Retype the full set of data, character for character.

▼

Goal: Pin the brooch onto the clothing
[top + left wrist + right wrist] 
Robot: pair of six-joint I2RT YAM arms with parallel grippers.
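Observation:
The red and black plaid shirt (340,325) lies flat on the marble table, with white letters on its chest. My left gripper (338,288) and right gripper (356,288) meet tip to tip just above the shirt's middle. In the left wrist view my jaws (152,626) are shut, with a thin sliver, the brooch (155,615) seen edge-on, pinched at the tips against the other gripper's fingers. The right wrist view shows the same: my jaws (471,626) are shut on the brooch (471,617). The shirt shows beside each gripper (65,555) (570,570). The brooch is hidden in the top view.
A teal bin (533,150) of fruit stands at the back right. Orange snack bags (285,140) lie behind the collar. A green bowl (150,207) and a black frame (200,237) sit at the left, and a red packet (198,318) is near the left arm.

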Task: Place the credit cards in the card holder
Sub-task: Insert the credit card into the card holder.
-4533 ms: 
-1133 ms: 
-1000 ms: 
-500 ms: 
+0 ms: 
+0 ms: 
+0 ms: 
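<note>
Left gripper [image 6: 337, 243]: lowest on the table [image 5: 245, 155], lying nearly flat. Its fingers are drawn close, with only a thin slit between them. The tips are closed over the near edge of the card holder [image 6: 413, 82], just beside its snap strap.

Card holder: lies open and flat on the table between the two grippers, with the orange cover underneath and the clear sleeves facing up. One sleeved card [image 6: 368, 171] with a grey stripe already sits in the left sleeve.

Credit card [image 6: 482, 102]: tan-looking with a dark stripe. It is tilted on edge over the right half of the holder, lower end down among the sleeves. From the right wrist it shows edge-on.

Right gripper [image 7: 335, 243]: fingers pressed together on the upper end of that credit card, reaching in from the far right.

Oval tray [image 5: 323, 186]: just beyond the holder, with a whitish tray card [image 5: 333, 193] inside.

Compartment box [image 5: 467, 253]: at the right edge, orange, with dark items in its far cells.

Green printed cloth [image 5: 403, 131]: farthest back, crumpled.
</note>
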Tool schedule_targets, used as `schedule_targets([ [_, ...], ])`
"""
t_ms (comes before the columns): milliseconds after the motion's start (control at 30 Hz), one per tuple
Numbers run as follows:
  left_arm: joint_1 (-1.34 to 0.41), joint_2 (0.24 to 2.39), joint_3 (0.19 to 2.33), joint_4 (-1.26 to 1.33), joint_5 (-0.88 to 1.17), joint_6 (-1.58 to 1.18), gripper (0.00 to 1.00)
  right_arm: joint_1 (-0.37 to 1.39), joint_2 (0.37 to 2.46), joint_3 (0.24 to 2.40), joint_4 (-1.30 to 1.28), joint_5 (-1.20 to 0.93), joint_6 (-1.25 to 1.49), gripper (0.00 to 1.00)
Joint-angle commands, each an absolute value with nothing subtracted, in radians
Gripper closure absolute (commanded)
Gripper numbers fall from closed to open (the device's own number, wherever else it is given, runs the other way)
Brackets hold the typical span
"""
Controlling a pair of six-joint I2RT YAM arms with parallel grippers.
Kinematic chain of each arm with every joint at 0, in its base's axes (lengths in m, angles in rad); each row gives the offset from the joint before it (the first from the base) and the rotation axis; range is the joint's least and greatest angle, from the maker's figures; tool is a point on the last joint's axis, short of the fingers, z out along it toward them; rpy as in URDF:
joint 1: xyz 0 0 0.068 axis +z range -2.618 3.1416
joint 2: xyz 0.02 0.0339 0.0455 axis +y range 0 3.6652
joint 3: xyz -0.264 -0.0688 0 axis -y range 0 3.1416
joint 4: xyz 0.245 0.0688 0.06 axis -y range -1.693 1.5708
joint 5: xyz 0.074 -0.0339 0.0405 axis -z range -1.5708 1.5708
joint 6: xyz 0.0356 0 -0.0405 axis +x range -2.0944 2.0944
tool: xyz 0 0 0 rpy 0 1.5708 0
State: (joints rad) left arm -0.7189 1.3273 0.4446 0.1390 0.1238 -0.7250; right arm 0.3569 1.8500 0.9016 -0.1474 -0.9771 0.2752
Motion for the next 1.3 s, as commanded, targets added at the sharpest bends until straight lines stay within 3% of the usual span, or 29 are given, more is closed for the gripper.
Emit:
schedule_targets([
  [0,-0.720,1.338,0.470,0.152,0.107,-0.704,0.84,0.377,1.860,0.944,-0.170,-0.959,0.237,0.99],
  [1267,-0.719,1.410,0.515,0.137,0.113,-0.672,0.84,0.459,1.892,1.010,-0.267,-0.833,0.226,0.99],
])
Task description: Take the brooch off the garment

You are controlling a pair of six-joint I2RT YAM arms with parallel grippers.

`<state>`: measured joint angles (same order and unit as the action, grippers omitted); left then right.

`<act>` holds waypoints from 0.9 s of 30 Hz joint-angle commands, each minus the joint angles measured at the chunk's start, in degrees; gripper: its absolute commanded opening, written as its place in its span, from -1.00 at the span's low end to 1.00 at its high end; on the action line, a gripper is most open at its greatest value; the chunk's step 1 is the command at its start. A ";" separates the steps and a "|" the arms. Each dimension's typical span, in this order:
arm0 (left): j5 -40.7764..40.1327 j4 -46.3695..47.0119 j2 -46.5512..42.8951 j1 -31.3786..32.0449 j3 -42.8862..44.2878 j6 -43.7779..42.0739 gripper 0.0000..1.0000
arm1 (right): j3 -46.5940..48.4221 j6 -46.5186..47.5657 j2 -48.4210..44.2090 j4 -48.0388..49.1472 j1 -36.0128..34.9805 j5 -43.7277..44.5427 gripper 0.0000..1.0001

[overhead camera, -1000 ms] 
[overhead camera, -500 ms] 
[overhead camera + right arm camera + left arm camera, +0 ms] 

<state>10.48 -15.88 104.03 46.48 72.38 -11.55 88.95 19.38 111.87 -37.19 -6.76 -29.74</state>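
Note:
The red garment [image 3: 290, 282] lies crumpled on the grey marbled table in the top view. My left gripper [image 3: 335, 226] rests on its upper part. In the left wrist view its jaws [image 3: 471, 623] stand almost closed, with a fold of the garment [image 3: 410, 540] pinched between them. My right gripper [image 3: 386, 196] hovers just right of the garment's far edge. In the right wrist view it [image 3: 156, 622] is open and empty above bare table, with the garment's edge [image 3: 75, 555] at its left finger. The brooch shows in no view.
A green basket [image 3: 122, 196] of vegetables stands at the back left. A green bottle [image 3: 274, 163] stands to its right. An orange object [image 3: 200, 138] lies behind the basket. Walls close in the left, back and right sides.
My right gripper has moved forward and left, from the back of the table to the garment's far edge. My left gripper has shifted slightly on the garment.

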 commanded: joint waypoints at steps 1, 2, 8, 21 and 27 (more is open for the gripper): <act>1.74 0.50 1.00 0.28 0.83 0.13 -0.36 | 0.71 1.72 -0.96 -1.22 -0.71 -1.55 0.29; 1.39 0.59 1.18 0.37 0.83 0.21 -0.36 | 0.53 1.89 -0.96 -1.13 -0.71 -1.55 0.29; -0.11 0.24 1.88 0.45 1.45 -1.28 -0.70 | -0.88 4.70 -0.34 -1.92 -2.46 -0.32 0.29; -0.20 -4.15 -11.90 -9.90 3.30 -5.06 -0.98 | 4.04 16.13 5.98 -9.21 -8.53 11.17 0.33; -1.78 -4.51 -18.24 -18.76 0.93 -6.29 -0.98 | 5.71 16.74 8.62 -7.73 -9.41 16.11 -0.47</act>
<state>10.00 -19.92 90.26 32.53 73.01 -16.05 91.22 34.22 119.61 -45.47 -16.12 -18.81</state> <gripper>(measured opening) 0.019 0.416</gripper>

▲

_Answer box_:
Goal: Pin the brooch onto the clothing
[top + left wrist + right wrist] 
Robot: pair of six-joint I2RT YAM arms with parallel grippers.
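Observation:
The red and black plaid shirt (340,325) lies flat on the marble table, with white letters on its chest. My left gripper (338,288) and right gripper (356,288) meet tip to tip just above the shirt's middle. In the left wrist view my jaws (152,626) are shut, with a thin sliver, the brooch (155,615) seen edge-on, pinched at the tips against the other gripper's fingers. The right wrist view shows the same: my jaws (471,626) are shut on the brooch (471,617). The shirt shows beside each gripper (65,555) (570,570). The brooch is hidden in the top view.
A teal bin (533,150) of fruit stands at the back right. Orange snack bags (285,140) lie behind the collar. A green bowl (150,207) and a black frame (200,237) sit at the left, and a red packet (198,318) is near the left arm.
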
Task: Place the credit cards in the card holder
Sub-task: Insert the credit card into the card holder.
-4533 ms: 
-1133 ms: 
-1000 ms: 
-500 ms: 
+0 ms: 
+0 ms: 
+0 ms: 
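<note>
Left gripper [image 6: 337, 243]: lowest on the table [image 5: 245, 155], lying nearly flat. Its fingers are drawn close, with only a thin slit between them. The tips are closed over the near edge of the card holder [image 6: 413, 82], just beside its snap strap.

Card holder: lies open and flat on the table between the two grippers, with the orange cover underneath and the clear sleeves facing up. One sleeved card [image 6: 368, 171] with a grey stripe already sits in the left sleeve.

Credit card [image 6: 482, 102]: tan-looking with a dark stripe. It is tilted on edge over the right half of the holder, lower end down among the sleeves. From the right wrist it shows edge-on.

Right gripper [image 7: 335, 243]: fingers pressed together on the upper end of that credit card, reaching in from the far right.

Oval tray [image 5: 323, 186]: just beyond the holder, with a whitish tray card [image 5: 333, 193] inside.

Compartment box [image 5: 467, 253]: at the right edge, orange, with dark items in its far cells.

Green printed cloth [image 5: 403, 131]: farthest back, crumpled.
</note>
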Tool schedule_targets, used as `schedule_targets([ [_, ...], ])`
"""
t_ms (comes before the columns): milliseconds after the motion's start (control at 30 Hz), one per tuple
Numbers run as follows:
  left_arm: joint_1 (-1.34 to 0.41), joint_2 (0.24 to 2.39), joint_3 (0.19 to 2.33), joint_4 (-1.26 to 1.33), joint_5 (-0.88 to 1.17), joint_6 (-1.58 to 1.18), gripper (0.00 to 1.00)
  right_arm: joint_1 (-0.37 to 1.39), joint_2 (0.37 to 2.46), joint_3 (0.24 to 2.40), joint_4 (-1.30 to 1.28), joint_5 (-1.20 to 0.93), joint_6 (-1.25 to 1.49), gripper (0.00 to 1.00)
Joint-angle commands, each an absolute value with nothing subtracted, in radians
Gripper closure absolute (commanded)
Gripper numbers fall from closed to open (the device's own number, wherever else it is given, runs the other way)
Brackets hold the typical span
"""
Controlling a pair of six-joint I2RT YAM arms with parallel grippers.
Kinematic chain of each arm with every joint at 0, in its base's axes (lengths in m, angles in rad); each row gives the offset from the joint before it (the first from the base) and the rotation axis; range is the joint's least and greatest angle, from the maker's figures; tool is a point on the last joint's axis, short of the fingers, z out along it toward them; rpy as in URDF:
joint 1: xyz 0 0 0.068 axis +z range -2.618 3.1416
joint 2: xyz 0.02 0.0339 0.0455 axis +y range 0 3.6652
joint 3: xyz -0.264 -0.0688 0 axis -y range 0 3.1416
joint 4: xyz 0.245 0.0688 0.06 axis -y range -1.693 1.5708
joint 5: xyz 0.074 -0.0339 0.0405 axis -z range -1.5708 1.5708
joint 6: xyz 0.0356 0 -0.0405 axis +x range -2.0944 2.0944
tool: xyz 0 0 0 rpy 0 1.5708 0
State: (joints rad) left arm -0.7189 1.3273 0.4446 0.1390 0.1238 -0.7250; right arm 0.3569 1.8500 0.9016 -0.1474 -0.9771 0.2752
Motion for the next 1.3 s, as commanded, targets added at the sharpest bends until straight lines stay within 3% of the usual span, or 29 are given, more is closed for the gripper.
Emit:
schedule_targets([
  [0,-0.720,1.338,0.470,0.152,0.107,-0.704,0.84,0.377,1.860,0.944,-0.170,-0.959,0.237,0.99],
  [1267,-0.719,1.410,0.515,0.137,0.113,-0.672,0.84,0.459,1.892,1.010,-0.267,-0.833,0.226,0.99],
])
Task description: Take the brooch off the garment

You are controlling a pair of six-joint I2RT YAM arms with parallel grippers.

`<state>`: measured joint angles (same order and unit as the action, grippers omitted); left then right.

`<act>` holds waypoints from 0.9 s of 30 Hz joint-angle commands, each minus the joint angles measured at the chunk's start, in degrees; gripper: its absolute commanded opening, written as its place in its span, from -1.00 at the span's low end to 1.00 at its high end; on the action line, a gripper is most open at its greatest value; the chunk's step 1 is the command at its start. A ";" separates the steps and a "|" the arms. Each dimension's typical span, in this order:
arm0 (left): j5 -40.7764..40.1327 j4 -46.3695..47.0119 j2 -46.5512..42.8951 j1 -31.3786..32.0449 j3 -42.8862..44.2878 j6 -43.7779..42.0739 gripper 0.0000..1.0000
arm1 (right): j3 -46.5940..48.4221 j6 -46.5186..47.5657 j2 -48.4210..44.2090 j4 -48.0388..49.1472 j1 -36.0128..34.9805 j5 -43.7277..44.5427 gripper 0.0000..1.0001

[overhead camera, -1000 ms] 
[overhead camera, -500 ms] 
[overhead camera + right arm camera + left arm camera, +0 ms] 

<state>10.48 -15.88 104.03 46.48 72.38 -11.55 88.95 19.38 111.87 -37.19 -6.76 -29.74</state>
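Note:
The red garment [image 3: 290, 282] lies crumpled on the grey marbled table in the top view. My left gripper [image 3: 335, 226] rests on its upper part. In the left wrist view its jaws [image 3: 471, 623] stand almost closed, with a fold of the garment [image 3: 410, 540] pinched between them. My right gripper [image 3: 386, 196] hovers just right of the garment's far edge. In the right wrist view it [image 3: 156, 622] is open and empty above bare table, with the garment's edge [image 3: 75, 555] at its left finger. The brooch shows in no view.
A green basket [image 3: 122, 196] of vegetables stands at the back left. A green bottle [image 3: 274, 163] stands to its right. An orange object [image 3: 200, 138] lies behind the basket. Walls close in the left, back and right sides.
My right gripper has moved forward and left, from the back of the table to the garment's far edge. My left gripper has shifted slightly on the garment.
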
 commanded: joint waypoints at steps 1, 2, 8, 21 and 27 (more is open for the gripper): <act>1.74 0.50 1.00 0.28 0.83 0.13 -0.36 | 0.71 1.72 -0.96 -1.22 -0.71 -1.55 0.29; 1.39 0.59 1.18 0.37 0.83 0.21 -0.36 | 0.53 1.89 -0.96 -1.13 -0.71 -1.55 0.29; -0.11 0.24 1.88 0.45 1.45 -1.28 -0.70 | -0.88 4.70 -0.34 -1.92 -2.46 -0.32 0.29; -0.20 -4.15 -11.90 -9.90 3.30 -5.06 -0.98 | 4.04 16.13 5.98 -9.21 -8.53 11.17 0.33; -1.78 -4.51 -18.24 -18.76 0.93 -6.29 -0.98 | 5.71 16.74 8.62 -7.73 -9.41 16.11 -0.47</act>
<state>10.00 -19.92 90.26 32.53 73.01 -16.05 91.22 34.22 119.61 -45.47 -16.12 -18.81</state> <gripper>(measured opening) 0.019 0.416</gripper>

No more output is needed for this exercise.